Asked for comparisons with legendary names of the past, Oxx, with typical restraint, failed to indulge in any histrionics along the lines of “mine’s the greatest of all times and the rest are bums”. But what he did say resonated with a lot more meaning.

“Comparisons are impossible, but what I can say is that after 300years of thoroughbred development this is probably the ultimate,” he said. “No breeder could hope to breed a better horse.”

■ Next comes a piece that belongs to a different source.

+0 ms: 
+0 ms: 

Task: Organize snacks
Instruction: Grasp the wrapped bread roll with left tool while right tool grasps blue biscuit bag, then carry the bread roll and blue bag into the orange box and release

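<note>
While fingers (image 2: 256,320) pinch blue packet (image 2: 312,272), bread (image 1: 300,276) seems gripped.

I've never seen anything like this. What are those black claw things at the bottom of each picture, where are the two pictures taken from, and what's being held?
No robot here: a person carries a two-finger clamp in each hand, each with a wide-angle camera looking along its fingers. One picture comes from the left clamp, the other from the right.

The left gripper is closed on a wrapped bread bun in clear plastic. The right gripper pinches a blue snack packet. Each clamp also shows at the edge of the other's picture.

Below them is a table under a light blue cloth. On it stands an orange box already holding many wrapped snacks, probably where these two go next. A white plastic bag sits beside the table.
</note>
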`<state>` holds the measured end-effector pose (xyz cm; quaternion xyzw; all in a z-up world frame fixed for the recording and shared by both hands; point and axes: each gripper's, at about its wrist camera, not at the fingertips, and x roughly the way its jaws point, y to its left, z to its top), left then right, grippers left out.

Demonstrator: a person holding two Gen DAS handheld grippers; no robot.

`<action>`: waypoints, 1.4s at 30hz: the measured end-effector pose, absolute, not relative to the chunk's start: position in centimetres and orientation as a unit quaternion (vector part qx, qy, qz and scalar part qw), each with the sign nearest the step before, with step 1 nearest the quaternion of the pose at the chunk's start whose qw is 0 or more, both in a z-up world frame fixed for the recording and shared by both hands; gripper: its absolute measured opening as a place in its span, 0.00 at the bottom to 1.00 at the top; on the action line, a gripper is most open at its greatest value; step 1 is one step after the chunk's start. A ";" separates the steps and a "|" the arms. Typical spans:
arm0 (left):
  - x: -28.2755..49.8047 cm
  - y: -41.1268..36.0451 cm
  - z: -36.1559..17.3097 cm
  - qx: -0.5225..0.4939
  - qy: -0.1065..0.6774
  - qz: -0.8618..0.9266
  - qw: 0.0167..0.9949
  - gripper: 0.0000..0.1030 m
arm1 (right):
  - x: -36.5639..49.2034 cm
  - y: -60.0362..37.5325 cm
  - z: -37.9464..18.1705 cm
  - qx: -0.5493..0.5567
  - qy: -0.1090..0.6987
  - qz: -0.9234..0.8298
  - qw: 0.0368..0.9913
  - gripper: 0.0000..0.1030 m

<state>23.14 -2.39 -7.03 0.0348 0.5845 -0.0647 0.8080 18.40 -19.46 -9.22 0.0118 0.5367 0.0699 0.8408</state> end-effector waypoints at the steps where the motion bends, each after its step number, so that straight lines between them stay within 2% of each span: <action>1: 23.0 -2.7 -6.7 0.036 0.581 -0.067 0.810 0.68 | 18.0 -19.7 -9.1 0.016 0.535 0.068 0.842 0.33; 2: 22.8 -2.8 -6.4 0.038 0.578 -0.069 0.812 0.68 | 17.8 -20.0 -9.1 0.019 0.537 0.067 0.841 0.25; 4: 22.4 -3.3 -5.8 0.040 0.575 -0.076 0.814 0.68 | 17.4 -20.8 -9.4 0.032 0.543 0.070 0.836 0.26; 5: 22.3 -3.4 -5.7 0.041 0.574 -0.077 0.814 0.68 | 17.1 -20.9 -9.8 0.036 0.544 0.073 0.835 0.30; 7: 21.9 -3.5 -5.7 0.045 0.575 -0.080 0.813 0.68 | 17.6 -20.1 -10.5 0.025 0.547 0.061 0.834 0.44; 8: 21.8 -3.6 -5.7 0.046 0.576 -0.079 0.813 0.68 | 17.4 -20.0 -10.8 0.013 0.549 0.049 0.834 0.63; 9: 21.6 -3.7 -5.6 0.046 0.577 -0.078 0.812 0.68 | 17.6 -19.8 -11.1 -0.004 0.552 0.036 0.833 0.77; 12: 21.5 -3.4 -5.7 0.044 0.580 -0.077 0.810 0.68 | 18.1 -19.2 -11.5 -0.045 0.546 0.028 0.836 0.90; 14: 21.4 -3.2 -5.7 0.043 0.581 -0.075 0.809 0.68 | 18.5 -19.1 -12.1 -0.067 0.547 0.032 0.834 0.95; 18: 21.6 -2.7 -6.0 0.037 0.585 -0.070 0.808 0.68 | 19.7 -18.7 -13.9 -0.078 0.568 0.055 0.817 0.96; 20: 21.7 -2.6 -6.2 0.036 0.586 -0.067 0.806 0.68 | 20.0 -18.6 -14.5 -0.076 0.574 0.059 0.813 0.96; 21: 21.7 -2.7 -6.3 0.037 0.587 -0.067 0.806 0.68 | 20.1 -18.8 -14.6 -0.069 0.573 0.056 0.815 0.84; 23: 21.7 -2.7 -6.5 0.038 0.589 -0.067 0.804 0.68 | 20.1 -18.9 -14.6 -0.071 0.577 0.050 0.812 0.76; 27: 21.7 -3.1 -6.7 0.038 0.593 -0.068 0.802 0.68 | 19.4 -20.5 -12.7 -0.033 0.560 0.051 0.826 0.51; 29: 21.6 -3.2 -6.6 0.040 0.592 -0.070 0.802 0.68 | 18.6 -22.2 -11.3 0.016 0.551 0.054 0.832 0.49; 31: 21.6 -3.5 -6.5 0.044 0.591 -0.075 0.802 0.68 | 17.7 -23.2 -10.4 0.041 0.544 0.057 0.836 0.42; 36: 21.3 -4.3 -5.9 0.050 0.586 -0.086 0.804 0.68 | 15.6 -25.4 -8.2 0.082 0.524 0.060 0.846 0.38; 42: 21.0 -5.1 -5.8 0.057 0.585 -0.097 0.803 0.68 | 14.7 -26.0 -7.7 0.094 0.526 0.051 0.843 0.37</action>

The multi-million euro-breeding role awaiting Sea The Stars next year was also high on the agenda, with rampant speculation about whose stud operation he will ultimately join. Sheikh Mohammed’s Darley set-up has been consistently mentioned, and there are still hopes Sea The Stars could end up standing at the State-owned Irish National Stud. But no final call will be made on that until his racing career is over.

In the meantime, the colt will have an easy couple of days before getting back into the routine of being a racehorse and not a clothes horse for victory rugs.

“To do what he has done this season is a really intensive test. It’s not easy for them to do all the work required and then compete. You can’t really afford for things to go wrong at any stage, and they have to have the temperament to cope,” Oxx said.

“It’s the same with any sports discipline. The winners are those who have the ability to cope with all the demands and then produce their best when it is required.

“It is wonderful to have a horse like this here in Ireland. The last one I can remember is Nijinsky. These flat horses have explosive careers and they aren’t around for very long. It’s not like National Hunt racing. But this fella certainly seems to have captured a wide audience,” he added.

As the cameras clicked yesterday, and Sea The Stars looked at us as if we should all know better, there was no arguing with that.